Bahkan tergilas karena pemimpin yang dipilih malah membawa mudharat terhadap daerah. Mudharatnya bisa seperti melakukan tindakan korupsi, mencuri uang rakyat untuk memperkaya dirinya. Sampai saat ini, kalau kita mengikuti kiprah Barol, dirinya selalu hidup sederhana. Selama beberapa periode menjadi anggota DPRD Kota Manado, tidak pernah kita melihatnya hidup mewah dan kaya raya. Tetap yang dikedepankan yaitu berdiri di atas kepentingan semua golongan masyarakat, bekerja, mengkritik yang salah, kemudian memberi usulan untuk pembangunan.

Banyak usulannya yang konstruktif semenjak menjadi anggota DPRD Manado juga tercecer. Tidak ditindaklanjuti, atau juga menjadi seperti mubajir. Media massa juga tidak semua mempublikasikan kritik dan dukasi yang sampaikannya. Kesempatan Pilkada Manado kali ini mesti lebih berkualitas, caranya tentu dengan melibatkan orang-orang yang berkualitas juga sebagai kompetitor politik. Saatnya Barol kembali ke panggung pertarungan politik. Politisi seperti Barol memang punya basis pendukung luas, tersebar disemua tingkatan. Banyak pihak yang bersimpati padanya karena pikirannya yang original, blak-blakan dan berpihak terhadap kebenaran.

Percaturan politik di daerah ini akan sepi dari narasi konstruktif, tidak lagi menjadi festival dan pameran gagasan, bisa saja menjadi instrumen bagi kapitalis dalam mengendalikan kekuasaan. Pemilihan Kepala Daerah menjadi kesempatan seleksi kepemimpinan pro rakyat, jangan dijadikan ajang kapitalisasi nilai terhadap. Kaum pemodal yang menguasai panggung politik berlebihan, akan menyusahkan ekonomi masyarakat pada akhirnya.

Mematahkan arus penguasaan berlebihan dari pemodal, maka politisi kritis harus turun ambil kendali.
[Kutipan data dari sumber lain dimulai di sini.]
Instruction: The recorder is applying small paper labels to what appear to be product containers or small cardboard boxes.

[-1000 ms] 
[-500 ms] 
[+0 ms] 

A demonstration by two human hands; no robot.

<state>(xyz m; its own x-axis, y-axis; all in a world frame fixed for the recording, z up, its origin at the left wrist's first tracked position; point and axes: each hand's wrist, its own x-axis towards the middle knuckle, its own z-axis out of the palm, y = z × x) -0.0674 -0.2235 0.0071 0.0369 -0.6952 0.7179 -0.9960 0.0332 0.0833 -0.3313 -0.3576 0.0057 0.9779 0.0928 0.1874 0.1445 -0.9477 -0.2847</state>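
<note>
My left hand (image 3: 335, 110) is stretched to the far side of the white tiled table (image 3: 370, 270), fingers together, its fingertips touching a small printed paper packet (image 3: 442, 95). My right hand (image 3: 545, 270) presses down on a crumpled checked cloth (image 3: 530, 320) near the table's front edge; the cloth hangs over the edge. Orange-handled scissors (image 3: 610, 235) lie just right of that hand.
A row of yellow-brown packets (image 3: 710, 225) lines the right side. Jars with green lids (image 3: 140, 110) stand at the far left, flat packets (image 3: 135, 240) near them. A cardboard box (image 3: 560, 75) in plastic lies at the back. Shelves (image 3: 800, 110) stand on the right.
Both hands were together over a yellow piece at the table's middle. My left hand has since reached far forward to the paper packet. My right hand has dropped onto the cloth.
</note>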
Diberi ruang, bukan mereka orang-orang yang malas berfikir, politisi abal-abal diberikan rekomendasi partai politik untuk bertarung. Pilkada bukanlah pertarungan materi, tapi tentang adu gagasan. Jangan pula membuat masyarakat cepat lupa atas kebaikan para politisi, termasuk Barol. Kemudian secepat itu berpaling memilih orang-orang yang gen politiknya tidak jelas. Segeralah sadar pemilih materalistik, kembalilah pulang pada idealismemu.